- [Problem]: Return exactly the lines of the records below, starting at the line that contains "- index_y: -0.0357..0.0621" and ending at the line that contains "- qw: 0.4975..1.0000", with both of those lines kept.
______________________________
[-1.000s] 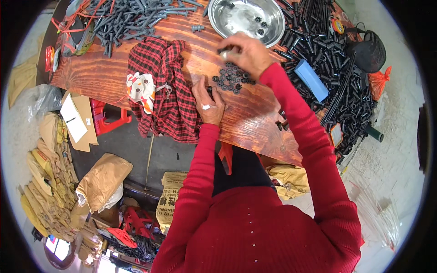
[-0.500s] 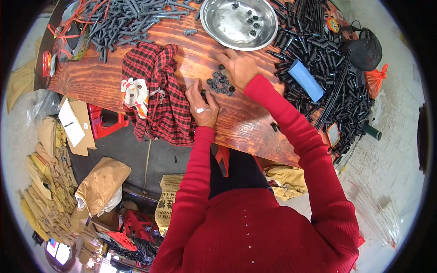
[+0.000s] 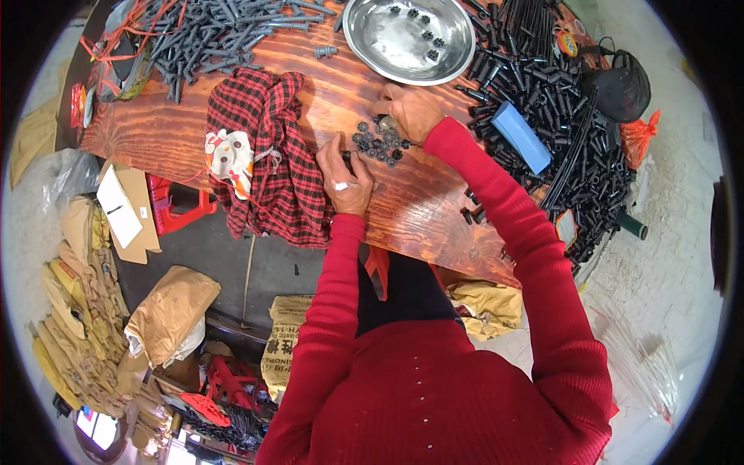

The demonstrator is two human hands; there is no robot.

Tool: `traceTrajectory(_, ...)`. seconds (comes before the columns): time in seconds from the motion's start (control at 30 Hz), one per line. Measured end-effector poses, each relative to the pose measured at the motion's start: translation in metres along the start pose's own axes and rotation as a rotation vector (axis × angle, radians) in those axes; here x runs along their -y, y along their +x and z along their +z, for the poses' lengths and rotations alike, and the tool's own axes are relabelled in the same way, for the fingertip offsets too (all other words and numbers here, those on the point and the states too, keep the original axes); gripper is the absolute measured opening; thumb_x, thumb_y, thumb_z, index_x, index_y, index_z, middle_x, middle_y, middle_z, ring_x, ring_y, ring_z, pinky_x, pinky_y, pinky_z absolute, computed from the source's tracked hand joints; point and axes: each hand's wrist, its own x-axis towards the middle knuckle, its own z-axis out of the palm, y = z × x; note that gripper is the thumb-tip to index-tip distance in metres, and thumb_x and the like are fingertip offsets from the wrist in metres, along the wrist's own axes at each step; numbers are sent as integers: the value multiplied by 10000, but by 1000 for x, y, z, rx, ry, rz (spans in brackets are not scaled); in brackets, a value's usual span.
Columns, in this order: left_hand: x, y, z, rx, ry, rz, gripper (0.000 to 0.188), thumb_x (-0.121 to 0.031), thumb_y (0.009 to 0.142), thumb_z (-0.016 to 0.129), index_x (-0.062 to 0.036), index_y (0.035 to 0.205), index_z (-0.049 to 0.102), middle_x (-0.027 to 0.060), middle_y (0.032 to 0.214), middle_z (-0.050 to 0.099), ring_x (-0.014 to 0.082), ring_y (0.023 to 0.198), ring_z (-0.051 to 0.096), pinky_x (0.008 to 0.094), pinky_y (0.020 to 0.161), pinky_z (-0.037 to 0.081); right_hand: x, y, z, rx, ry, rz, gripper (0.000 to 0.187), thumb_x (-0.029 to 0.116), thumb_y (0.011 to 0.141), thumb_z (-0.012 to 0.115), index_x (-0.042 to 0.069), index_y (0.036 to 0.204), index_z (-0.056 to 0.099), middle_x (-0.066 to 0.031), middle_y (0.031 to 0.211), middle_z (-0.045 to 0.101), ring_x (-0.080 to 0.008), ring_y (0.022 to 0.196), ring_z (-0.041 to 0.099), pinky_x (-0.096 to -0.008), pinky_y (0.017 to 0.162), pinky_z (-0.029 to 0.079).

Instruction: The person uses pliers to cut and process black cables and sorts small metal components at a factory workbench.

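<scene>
On the wooden table (image 3: 434, 201), several small black round toothed plastic parts (image 3: 377, 144) lie in a loose cluster between my hands. My left hand (image 3: 346, 183) rests at the cluster's near left side, its thumb and fingers closed around a small black part (image 3: 347, 158); a white patch shows on the back of this hand. At the cluster's far right edge is my right hand (image 3: 412, 113), fingers curled in and touching the nearest parts; what lies under its fingertips is hidden. Just beyond it stands a shiny metal basin (image 3: 372, 58) holding several of the same black parts.
A red-and-black checked cloth (image 3: 267, 155) lies left of my left hand. Grey plastic rods (image 3: 217, 35) are heaped at the far left. Black tubular parts (image 3: 542, 108) and a blue box (image 3: 521, 138) cover the right side. A brown paper sack (image 3: 174, 310) sits below the table.
My right hand has shifted slightly right and toward me, with its fingers curling over the cluster. The black parts in the basin have changed places. My left hand has stayed put.
</scene>
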Motion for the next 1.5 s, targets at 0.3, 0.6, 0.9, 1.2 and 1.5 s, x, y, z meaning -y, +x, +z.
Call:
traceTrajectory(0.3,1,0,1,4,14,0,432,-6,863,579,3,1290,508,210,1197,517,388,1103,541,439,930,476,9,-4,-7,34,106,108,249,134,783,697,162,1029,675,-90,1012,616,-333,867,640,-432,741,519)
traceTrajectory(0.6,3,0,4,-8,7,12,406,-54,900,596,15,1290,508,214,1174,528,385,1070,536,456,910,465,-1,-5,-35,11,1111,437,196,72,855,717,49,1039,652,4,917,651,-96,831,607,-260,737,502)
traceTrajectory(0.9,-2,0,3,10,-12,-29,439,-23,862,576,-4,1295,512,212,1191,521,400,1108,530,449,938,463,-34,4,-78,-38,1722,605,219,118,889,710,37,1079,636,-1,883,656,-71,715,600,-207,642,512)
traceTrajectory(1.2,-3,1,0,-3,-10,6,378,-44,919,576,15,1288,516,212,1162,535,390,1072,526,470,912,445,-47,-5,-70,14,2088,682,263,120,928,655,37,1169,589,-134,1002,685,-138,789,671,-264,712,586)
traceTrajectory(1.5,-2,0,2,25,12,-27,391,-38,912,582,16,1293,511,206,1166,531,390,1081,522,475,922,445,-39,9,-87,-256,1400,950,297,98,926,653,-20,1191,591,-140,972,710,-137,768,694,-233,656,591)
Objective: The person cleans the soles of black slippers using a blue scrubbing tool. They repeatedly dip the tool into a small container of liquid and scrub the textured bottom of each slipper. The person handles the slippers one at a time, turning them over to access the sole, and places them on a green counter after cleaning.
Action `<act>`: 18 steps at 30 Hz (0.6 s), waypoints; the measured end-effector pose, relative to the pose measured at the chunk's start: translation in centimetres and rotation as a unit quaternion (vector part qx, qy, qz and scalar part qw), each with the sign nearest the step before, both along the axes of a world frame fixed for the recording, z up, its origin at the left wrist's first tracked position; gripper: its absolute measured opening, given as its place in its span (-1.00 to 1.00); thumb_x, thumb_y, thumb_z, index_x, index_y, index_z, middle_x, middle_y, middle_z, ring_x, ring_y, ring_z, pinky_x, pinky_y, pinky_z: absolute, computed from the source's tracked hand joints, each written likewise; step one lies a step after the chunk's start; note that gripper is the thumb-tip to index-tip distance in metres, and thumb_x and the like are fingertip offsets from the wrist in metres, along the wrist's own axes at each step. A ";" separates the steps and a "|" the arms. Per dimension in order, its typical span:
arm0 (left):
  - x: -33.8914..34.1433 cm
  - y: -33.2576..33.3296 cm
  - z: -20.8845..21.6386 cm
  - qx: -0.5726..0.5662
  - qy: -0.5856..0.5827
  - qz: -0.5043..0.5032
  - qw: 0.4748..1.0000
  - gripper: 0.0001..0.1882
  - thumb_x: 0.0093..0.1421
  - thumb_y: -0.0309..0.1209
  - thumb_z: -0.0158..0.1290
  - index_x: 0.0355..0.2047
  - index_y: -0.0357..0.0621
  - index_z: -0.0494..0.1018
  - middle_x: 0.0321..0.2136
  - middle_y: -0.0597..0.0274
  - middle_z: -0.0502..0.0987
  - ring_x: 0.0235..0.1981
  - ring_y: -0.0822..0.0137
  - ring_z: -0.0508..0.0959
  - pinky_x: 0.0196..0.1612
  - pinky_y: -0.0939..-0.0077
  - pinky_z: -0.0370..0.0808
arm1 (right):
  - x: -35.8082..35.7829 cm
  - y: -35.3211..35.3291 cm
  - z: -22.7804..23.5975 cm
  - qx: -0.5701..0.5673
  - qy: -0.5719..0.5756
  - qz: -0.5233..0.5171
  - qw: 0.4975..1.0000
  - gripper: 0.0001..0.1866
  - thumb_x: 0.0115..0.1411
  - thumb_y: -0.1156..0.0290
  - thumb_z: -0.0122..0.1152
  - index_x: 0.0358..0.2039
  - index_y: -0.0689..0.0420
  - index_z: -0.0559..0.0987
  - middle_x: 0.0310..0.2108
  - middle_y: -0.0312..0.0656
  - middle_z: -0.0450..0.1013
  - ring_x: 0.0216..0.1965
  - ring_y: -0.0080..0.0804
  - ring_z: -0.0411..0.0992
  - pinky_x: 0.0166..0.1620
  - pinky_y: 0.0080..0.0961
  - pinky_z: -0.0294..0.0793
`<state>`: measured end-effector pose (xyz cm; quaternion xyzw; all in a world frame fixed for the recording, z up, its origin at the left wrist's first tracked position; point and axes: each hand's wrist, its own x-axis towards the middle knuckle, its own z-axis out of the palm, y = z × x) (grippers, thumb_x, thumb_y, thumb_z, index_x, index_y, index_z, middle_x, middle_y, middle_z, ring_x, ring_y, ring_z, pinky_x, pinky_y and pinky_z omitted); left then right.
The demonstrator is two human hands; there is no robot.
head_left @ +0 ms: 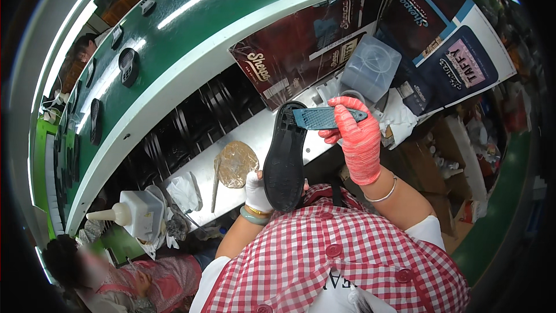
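Note:
A black shoe sole (284,165) is held upright in front of my chest, its inner side facing me. My left hand (256,192), in a white glove, grips it by the lower end. My right hand (357,139), in a pinkish-red knitted glove, is closed around the handle of a flat blue-grey brush (315,118) with a patterned face. The brush's wide head overlaps the upper part of the sole. Whether it presses on the sole or only hangs over it, I cannot tell.
A round brownish disc (238,164) and a thin stick (216,184) lie on the metal ledge (260,133). A white squeeze bottle (139,214) stands at left, a translucent container (372,66) at right. Beyond, soles (128,66) lie on a green conveyor (174,29). Another person (156,281) sits lower left.

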<state>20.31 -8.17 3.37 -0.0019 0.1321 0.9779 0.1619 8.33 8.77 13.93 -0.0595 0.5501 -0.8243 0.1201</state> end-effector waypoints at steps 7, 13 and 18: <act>-0.1 0.3 0.3 -0.063 0.000 0.002 0.998 -0.20 -0.08 0.04 0.03 0.07 -0.29 0.24 -0.17 -0.27 0.42 -0.17 -0.19 0.46 -0.23 0.08 0.49 | 0.1 0.3 0.5 0.013 -0.012 -0.004 1.000 -0.81 0.24 0.41 0.04 -0.20 0.24 0.46 -0.39 -0.20 0.48 -0.54 -0.55 0.50 -0.52 -0.75 0.45; -0.3 0.4 0.4 -0.062 0.003 0.003 0.998 -0.20 -0.07 0.03 0.04 0.09 -0.28 0.23 -0.17 -0.22 0.43 -0.17 -0.19 0.46 -0.23 0.07 0.51 | 0.1 0.4 -0.1 0.023 -0.026 0.011 0.999 -0.81 0.23 0.42 0.06 -0.22 0.27 0.46 -0.37 -0.20 0.48 -0.57 -0.56 0.48 -0.55 -0.75 0.44; -0.4 0.3 0.2 -0.055 -0.004 0.003 0.998 -0.20 -0.06 0.02 0.05 0.09 -0.28 0.22 -0.16 -0.21 0.42 -0.17 -0.18 0.46 -0.25 0.11 0.52 | 0.6 0.2 0.7 0.072 -0.040 0.041 0.996 -0.82 0.21 0.41 0.08 -0.26 0.25 0.48 -0.46 -0.21 0.48 -0.59 -0.59 0.47 -0.58 -0.74 0.42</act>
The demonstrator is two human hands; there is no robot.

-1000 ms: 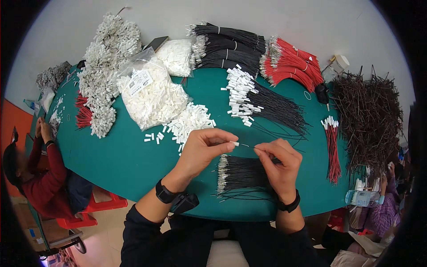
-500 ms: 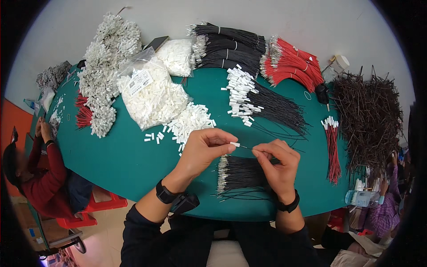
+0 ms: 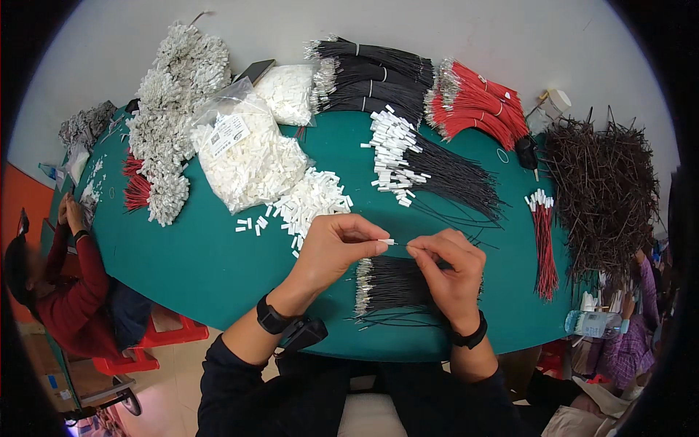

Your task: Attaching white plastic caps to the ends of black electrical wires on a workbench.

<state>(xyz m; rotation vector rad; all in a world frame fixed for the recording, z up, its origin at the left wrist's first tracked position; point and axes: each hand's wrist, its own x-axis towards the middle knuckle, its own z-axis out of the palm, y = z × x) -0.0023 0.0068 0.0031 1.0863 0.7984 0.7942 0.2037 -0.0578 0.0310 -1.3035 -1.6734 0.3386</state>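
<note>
Over the table's near middle, my left hand [image 3: 328,251] pinches a small white connector housing [image 3: 387,241] between thumb and fingertips. Just to its right, my right hand [image 3: 453,271] is closed in a pinch on a thin black wire, mostly hidden by the fingers; the wire's tip points at the housing, and I cannot tell how far it sits inside. Below both hands lies a bundle of black wires [image 3: 397,284] with bare metal terminals at the left end. Beyond them, black wires with white housings [image 3: 397,156] are fanned out.
Loose white housings [image 3: 313,200] lie beside a filled clear bag [image 3: 251,156]. Banded black [image 3: 378,73] and red wire bundles [image 3: 477,105] line the back. Red wires [image 3: 545,247] and a dark wire heap [image 3: 604,197] are at right. Another person [image 3: 65,291] sits at left.
My right hand has moved slightly left, bringing its fingertips nearer the white housing. Less of the black wire shows between the hands. My left hand has barely shifted.
</note>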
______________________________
- [Written response]:
  - index_y: -0.0357..0.0621
  - index_z: -0.0494..0.1018
  - middle_x: 0.0321..0.2136
  - middle_y: -0.0597..0.0274
  - middle_z: -0.0502..0.0987
  - ring_x: 0.0235..0.1981
  - ring_y: -0.0822..0.0137
  - ring_z: -0.0508..0.0959
  - pinky_x: 0.0196..0.1612
  - pinky_y: -0.0939..-0.0077
  - pinky_z: -0.0370..0.0808
arm1 (right):
  - x: -35.8082..35.7829 cm
  - y: -35.3211..35.3291 cm
  - z: -22.7804..23.5975 cm
  - qx: -0.5701..0.5673
  - qy: -0.5719..0.5756
  - qz: -0.5233..0.5171
  - qw: 0.4975..1.0000

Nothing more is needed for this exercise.